Apart from the contents of the whistleblower’s complaint, the President’s reaction to the complaint itself warrants investigation as a possible abuse of power. We know from a now-public recording that the President told a crowd of staff and families of the U.S. delegation to the United Nations that whoever “gave the whistleblower the information” is “close to a spy,” and asked, “You know what we used to do in the old days when we were smart? Right? With spies and treason, right? We used to handle them a little differently than we do now.” Although this could be written off as Trump’s trademark political bluster, it could also be seen as part of a larger attempt to intimidate the whistleblower, his or her sources, and future whistleblowers. This is particularly so when the statement is considered alongside Trump’s many other efforts throughout his presidency to intimidate potential whistleblowers.
In probing the President’s response to the whistleblower complaint, it is also essential that House members determine what role, if any, the President played in trying to circumvent the requirements of the Intelligence Community Whistleblower Protection Act (ICWPA) to keep the complaint from the congressional intelligence committees. As the (Acting) Director of National Intelligence (DNI) himself concluded, the whistleblower followed the ICWPA’s requirements by presenting his complaint to the Inspector General (IG) for the intelligence community.
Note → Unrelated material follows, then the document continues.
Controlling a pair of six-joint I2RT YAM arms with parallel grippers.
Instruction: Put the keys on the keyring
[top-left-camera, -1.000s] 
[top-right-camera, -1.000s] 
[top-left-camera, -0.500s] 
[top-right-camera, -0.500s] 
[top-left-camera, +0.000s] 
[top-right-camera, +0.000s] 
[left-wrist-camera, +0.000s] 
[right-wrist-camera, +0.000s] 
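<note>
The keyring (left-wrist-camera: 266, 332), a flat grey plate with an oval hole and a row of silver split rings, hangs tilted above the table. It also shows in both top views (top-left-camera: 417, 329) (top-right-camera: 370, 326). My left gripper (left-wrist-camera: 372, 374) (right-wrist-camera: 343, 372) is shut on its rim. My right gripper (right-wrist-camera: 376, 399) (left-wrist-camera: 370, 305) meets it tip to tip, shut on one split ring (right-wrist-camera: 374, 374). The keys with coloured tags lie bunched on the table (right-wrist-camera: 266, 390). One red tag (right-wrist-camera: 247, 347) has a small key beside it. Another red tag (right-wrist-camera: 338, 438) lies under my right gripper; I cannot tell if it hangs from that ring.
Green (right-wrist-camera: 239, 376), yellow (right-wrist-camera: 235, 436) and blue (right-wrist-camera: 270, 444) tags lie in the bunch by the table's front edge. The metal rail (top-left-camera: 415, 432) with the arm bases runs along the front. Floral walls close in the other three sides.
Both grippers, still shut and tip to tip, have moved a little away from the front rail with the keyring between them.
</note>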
The IG determined that the complaint was credible and raised an “urgent concern.” Under the ICWPA, the IG was required at that point to transmit the complaint to the DNI. Although the IG did just that, the DNI did not follow the statutory command that, at that point, he “shall, within 7 calendar days . . . forward [the complaint] to the congressional intelligence committees.” Rather, the DNI acknowledges that he brought the complaint to the White House and the Department of Justice. The Justice Department’s Office of Legal Counsel – despite serious questions as to whether it had a legitimate role in this process at all and the selectivity of its analysis – wrote an opinion concluding that the complaint did not state an urgent concern and did not need to be transmitted to members of Congress. Congressional investigators must determine what role, if any, President Trump played in attempting to bypass the ICWPA’s requirements and to keep the intelligence committees in the dark.
Finally, the House should situate any articles of impeachment regarding these abuses within President Trump’s wider pattern of exploiting the presidency’s secret-keeping capacities not to protect the national interest, but to bury information that might harm him personally. The House’s inquiry into classification system abuses to lock down embarrassing phone call records surely will include episodes beyond the Ukraine phone call, given indications that this or similar practices date back to the administration’s earliest days and cover multiple phone calls and in-person conversations. Other possible abuses extend to the administration’s repeated, extraordinarily broad invocations of executive privilege – or even of the possibility that the privilege might at some point be invoked – to block congressional fact-finding, and the White House’s wielding of almost-certainly unenforceable non-disclosure and non-disparagement agreements to threaten employees who might speak to the press. Although these are far from the only examples, they sharply illustrate the President’s broader pattern of abusing his powers to keep damning information about himself from the American people and from those who work for them.